Still just as broken.
-------------- next part --------------
=== modified file 'bzrlib/chk_map.py'
--- a/bzrlib/chk_map.py 2009-03-26 16:43:43 +0000
+++ b/bzrlib/chk_map.py 2009-03-26 20:58:22 +0000
@@ -1281,35 +1281,91 @@
return node
-def _read_records(uninteresting_keys, interesting_keys, store):
+
+
+class _IterInteresting(object):
+ """Given a set of root keys, find the interesting external refs."""
+
+ def __init__(self, store, search_key_func):
+ self.store = store
+ self.search_key_func = search_key_func
+ self._interesting_pending = []
+ self._uninteresting_pending = []
+
+ def _read_records(self, uninteresting_keys, interesting_keys):
"""Read the bytes for the various keys.
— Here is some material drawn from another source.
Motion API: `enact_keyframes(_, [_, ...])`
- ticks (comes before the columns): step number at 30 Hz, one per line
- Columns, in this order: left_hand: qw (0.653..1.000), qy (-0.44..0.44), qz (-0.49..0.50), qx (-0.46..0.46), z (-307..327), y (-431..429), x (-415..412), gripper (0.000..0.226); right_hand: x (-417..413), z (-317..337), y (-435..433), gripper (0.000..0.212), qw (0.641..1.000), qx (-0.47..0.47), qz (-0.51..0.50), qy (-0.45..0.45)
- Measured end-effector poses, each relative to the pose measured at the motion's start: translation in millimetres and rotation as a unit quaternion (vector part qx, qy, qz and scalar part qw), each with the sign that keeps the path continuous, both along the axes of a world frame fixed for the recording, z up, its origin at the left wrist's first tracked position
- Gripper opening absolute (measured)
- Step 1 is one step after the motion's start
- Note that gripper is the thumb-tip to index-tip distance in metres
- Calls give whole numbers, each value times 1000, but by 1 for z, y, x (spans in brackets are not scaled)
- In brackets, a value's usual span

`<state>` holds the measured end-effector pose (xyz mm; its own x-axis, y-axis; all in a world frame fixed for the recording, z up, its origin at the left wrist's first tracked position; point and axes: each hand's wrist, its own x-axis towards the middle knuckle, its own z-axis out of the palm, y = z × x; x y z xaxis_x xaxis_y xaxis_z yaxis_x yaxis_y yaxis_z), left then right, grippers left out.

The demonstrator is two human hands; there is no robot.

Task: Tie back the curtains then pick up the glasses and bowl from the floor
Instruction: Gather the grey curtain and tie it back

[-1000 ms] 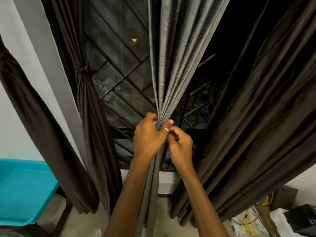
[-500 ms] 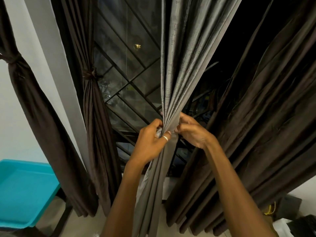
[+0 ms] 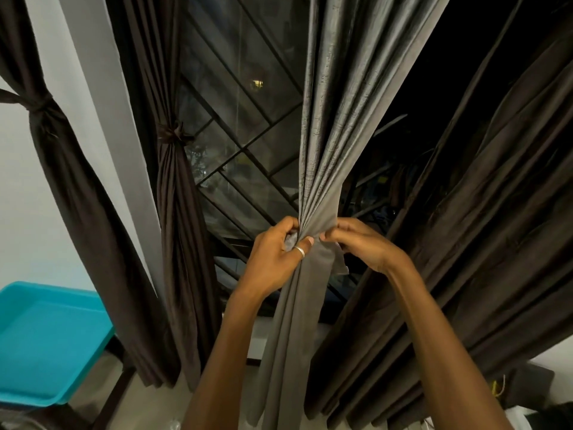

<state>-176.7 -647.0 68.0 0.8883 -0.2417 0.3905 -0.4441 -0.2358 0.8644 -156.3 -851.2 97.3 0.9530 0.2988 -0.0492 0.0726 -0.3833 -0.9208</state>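
Observation:
A grey curtain (image 3: 328, 125) hangs in the middle of the window, gathered into a narrow bunch at its waist. My left hand (image 3: 273, 259), with a ring on the thumb, clasps the bunch from the left. My right hand (image 3: 359, 240) pinches a grey tie strip (image 3: 336, 262) wrapped across the bunch from the right. Two dark brown curtains, one at the far left (image 3: 62, 169) and one beside the window frame (image 3: 176, 187), are each knotted at the waist. A dark brown curtain (image 3: 483, 218) hangs loose on the right. No glasses or bowl are in sight.
A turquoise tray (image 3: 46, 342) rests on a dark stand at the lower left. A metal window grille (image 3: 248, 144) is behind the curtains. Cables and dark items (image 3: 524, 389) lie at the lower right. A pale floor strip shows below the sill.
My right hand has come up from under the left hand to the right side of the bunch and now holds the tie strip across it. The view has shifted right, showing more tied curtains.

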Motion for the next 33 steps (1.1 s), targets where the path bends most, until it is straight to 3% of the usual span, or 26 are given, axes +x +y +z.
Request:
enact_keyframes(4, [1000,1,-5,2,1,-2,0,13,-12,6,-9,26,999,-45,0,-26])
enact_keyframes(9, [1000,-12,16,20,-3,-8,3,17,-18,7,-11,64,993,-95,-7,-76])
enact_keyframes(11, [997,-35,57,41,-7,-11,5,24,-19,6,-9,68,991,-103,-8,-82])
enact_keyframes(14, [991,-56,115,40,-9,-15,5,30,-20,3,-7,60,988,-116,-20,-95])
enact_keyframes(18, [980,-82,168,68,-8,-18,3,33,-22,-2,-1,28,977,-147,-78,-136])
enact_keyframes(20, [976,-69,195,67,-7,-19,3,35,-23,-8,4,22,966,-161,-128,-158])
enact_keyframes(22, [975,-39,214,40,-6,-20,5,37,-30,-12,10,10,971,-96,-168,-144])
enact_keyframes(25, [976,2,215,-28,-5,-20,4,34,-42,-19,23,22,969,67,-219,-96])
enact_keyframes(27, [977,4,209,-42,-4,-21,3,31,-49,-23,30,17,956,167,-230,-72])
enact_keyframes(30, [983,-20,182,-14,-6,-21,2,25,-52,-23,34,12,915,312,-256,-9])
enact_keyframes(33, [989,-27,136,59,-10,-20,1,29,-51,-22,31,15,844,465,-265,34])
Also check the _page_cache."""
- to_read = []
- for key in uninteresting_keys:
- try:
- bytes = _page_cache[key]
- uninteresting_bytes[key] = bytes
- except KeyError:
- to_read.append(key)
- uninteresting_bytes[key] = None
- for key in interesting_keys:
- try:
- bytes = _page_cache[key]
- interesting_bytes[key] = bytes
- except KeyError:
- to_read.append(key)
- interesting_bytes[key] = None
- stream = store.get_record_stream(to_read, 'unordered', True)
- for record in stream:
- bytes = record.get_bytes_as('fulltext')
- if record.key in uninteresting_bytes:
- uninteresting_bytes[record.key] = bytes
- else:
- assert record.key in interesting_bytes
- interesting_bytes[record.key] = bytes
- # Do we want to do this? or does it just punish the page cache?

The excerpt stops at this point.